Assignment
Find the line containing "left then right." in the entries below. Restate it and each line after it, word for word, up to and including the line containing "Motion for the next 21".

━━ Dataset content

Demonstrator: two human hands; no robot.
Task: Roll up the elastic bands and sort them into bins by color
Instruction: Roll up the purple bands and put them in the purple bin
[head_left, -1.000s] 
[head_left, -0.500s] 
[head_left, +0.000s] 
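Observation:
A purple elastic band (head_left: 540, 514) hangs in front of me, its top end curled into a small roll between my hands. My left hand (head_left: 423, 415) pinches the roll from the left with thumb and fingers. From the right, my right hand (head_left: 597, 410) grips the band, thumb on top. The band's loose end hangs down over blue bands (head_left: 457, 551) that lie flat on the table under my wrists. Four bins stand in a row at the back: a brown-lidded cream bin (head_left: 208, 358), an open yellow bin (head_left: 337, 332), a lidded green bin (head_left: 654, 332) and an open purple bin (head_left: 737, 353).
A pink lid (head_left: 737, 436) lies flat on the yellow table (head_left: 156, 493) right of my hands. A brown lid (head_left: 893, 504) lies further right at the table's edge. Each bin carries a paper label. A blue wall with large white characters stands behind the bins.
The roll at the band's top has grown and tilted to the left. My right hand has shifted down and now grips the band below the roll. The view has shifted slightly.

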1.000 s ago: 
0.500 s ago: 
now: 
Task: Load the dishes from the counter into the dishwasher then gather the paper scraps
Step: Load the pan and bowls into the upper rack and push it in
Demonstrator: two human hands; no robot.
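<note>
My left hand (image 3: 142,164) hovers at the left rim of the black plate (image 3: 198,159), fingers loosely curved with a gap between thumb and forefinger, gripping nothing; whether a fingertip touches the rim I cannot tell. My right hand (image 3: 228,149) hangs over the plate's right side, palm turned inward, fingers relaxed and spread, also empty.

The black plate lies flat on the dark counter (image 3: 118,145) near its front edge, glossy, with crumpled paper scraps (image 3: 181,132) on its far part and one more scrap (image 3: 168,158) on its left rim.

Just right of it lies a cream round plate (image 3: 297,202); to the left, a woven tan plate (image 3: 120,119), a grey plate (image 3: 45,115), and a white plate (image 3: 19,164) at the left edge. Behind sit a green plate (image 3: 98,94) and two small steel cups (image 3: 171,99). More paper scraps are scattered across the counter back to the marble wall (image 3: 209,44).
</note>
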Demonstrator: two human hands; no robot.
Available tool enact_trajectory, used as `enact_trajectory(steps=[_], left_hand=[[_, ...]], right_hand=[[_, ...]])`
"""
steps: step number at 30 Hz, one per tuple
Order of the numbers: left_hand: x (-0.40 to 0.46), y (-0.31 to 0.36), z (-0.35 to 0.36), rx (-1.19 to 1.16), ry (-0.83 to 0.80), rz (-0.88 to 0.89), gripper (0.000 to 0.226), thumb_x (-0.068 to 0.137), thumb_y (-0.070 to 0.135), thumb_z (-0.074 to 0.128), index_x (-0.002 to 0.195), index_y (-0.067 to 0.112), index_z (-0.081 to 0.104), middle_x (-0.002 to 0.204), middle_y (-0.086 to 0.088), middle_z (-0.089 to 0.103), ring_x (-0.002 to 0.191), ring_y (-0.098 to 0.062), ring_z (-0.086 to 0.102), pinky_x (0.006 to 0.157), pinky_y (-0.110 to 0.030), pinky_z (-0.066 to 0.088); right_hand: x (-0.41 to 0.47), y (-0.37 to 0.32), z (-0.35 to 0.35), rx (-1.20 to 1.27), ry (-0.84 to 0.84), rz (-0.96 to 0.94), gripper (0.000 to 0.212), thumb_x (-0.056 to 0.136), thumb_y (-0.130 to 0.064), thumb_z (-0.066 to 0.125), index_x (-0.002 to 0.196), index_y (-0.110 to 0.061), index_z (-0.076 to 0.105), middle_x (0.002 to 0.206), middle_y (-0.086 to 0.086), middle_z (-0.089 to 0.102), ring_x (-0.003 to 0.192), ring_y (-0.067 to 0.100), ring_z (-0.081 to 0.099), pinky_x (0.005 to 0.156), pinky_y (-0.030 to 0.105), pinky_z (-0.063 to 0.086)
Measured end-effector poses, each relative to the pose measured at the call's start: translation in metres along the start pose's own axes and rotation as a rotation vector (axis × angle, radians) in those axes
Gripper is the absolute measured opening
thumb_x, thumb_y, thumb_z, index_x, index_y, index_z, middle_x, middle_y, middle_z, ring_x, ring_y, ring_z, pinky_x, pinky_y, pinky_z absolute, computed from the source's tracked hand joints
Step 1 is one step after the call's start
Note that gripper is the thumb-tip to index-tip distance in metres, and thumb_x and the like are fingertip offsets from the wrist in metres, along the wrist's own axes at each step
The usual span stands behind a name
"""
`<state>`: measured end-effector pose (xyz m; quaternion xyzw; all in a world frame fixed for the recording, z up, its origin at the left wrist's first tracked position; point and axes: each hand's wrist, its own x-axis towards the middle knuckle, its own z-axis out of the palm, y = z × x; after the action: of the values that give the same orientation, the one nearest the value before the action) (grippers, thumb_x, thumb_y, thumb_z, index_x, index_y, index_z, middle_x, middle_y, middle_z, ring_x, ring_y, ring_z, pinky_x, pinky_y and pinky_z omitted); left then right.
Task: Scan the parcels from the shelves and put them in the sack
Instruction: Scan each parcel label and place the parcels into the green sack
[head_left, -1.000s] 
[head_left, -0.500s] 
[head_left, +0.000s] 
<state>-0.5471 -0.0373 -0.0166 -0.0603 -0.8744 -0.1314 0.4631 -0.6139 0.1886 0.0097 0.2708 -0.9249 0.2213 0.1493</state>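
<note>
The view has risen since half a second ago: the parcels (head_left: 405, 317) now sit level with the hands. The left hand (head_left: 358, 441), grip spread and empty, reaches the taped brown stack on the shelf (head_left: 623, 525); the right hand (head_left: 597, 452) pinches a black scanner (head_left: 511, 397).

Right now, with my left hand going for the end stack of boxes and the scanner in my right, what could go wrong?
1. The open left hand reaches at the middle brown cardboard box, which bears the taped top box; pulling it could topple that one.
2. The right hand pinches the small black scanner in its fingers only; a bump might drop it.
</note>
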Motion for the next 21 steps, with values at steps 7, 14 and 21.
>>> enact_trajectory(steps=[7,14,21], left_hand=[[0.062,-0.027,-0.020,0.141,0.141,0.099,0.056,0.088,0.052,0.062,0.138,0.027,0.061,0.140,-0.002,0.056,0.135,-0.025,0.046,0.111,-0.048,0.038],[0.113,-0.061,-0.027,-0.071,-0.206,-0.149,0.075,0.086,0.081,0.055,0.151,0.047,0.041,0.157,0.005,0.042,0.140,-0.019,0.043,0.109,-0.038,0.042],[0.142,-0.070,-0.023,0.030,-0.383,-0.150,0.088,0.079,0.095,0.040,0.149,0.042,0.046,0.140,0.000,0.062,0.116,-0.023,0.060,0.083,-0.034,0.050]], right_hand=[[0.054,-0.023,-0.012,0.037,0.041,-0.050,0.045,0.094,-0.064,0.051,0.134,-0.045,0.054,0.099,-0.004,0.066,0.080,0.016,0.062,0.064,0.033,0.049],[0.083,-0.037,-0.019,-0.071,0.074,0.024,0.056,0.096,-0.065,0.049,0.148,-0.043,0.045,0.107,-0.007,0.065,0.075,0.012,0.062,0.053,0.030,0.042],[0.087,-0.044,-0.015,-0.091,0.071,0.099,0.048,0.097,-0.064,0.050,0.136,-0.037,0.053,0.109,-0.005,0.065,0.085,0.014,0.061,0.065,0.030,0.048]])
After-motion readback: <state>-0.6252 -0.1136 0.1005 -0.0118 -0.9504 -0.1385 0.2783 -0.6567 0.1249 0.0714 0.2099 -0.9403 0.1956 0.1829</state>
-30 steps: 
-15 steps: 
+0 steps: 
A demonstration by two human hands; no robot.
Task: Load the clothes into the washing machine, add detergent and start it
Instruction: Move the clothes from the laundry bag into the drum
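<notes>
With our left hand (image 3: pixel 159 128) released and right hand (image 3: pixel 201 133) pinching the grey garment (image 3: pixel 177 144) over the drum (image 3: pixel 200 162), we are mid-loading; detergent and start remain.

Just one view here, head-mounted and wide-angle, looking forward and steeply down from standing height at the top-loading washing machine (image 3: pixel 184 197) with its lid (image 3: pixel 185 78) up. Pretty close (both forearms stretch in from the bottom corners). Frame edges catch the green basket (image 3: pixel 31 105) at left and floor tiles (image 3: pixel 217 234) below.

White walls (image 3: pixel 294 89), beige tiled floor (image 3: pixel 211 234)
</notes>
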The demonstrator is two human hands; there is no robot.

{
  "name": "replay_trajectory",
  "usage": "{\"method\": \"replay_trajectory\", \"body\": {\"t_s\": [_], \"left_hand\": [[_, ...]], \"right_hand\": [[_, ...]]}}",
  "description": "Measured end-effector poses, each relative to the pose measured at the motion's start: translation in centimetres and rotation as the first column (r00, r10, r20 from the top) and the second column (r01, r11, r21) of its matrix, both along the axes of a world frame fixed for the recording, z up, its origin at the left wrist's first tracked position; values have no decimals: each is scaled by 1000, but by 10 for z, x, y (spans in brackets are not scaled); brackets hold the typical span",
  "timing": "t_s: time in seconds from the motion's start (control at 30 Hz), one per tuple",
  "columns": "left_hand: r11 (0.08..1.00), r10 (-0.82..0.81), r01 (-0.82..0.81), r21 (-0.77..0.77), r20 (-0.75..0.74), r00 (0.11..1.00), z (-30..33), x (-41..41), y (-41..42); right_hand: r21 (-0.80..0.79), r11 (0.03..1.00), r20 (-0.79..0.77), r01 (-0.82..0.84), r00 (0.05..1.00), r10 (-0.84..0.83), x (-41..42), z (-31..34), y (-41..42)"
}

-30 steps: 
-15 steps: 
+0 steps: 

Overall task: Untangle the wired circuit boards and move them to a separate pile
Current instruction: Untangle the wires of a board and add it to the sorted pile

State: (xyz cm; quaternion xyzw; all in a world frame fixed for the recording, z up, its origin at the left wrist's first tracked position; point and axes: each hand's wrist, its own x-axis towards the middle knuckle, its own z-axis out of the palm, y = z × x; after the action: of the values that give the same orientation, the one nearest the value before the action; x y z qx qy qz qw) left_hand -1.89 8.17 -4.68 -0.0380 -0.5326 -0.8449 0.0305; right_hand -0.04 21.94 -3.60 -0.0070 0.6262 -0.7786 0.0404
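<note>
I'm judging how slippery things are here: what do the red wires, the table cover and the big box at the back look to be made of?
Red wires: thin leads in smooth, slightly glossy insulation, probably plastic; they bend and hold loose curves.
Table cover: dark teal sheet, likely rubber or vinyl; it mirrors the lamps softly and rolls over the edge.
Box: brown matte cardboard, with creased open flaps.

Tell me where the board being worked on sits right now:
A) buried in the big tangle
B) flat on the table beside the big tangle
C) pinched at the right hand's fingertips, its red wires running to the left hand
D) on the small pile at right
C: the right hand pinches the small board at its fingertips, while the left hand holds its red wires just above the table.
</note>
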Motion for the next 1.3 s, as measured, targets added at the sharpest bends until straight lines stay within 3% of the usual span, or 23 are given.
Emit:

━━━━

Expected answer
`<state>`: measured end-effector pose (xyz m; quaternion xyzw; all in a world frame fixed for the recording, z up, its origin at the left wrist's first tracked position; point and axes: each hand's wrist, its own x-axis towards the middle knuckle, its own z-axis out of the palm, y = z × x; after the action: of the values that give the same orientation, the one nearest the value before the action) (grippers, thumb_x, thumb_y, thumb_z, index_x, index_y, index_z, middle_x, middle_y, middle_z, ring_x, ring_y, ring_z, pinky_x, pinky_y and pinky_z omitted); left then right.
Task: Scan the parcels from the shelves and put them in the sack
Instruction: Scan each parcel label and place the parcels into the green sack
[head_left, -1.000s] 
[head_left, -0.500s] 
[head_left, +0.000s] 
<state>-0.5471 -0.0373 -0.0166 -0.0603 -0.8744 -0.1314 0.4631 -0.6139 0.1886 0.0097 0.2708 -0.9249 0.2213 0.1493</state>
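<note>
The view has risen since half a second ago: the parcels (head_left: 405, 317) now sit level with the hands. The left hand (head_left: 358, 441), grip spread and empty, reaches the taped brown stack on the shelf (head_left: 623, 525); the right hand (head_left: 597, 452) pinches a black scanner (head_left: 511, 397).

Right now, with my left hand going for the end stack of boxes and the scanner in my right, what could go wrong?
1. The open left hand reaches at the middle brown cardboard box, which bears the taped top box; pulling it could topple that one.
2. The right hand pinches the small black scanner in its fingers only; a bump might drop it.
</note>
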Motion for the next 21 steps, with values at steps 7, 14 and 21.

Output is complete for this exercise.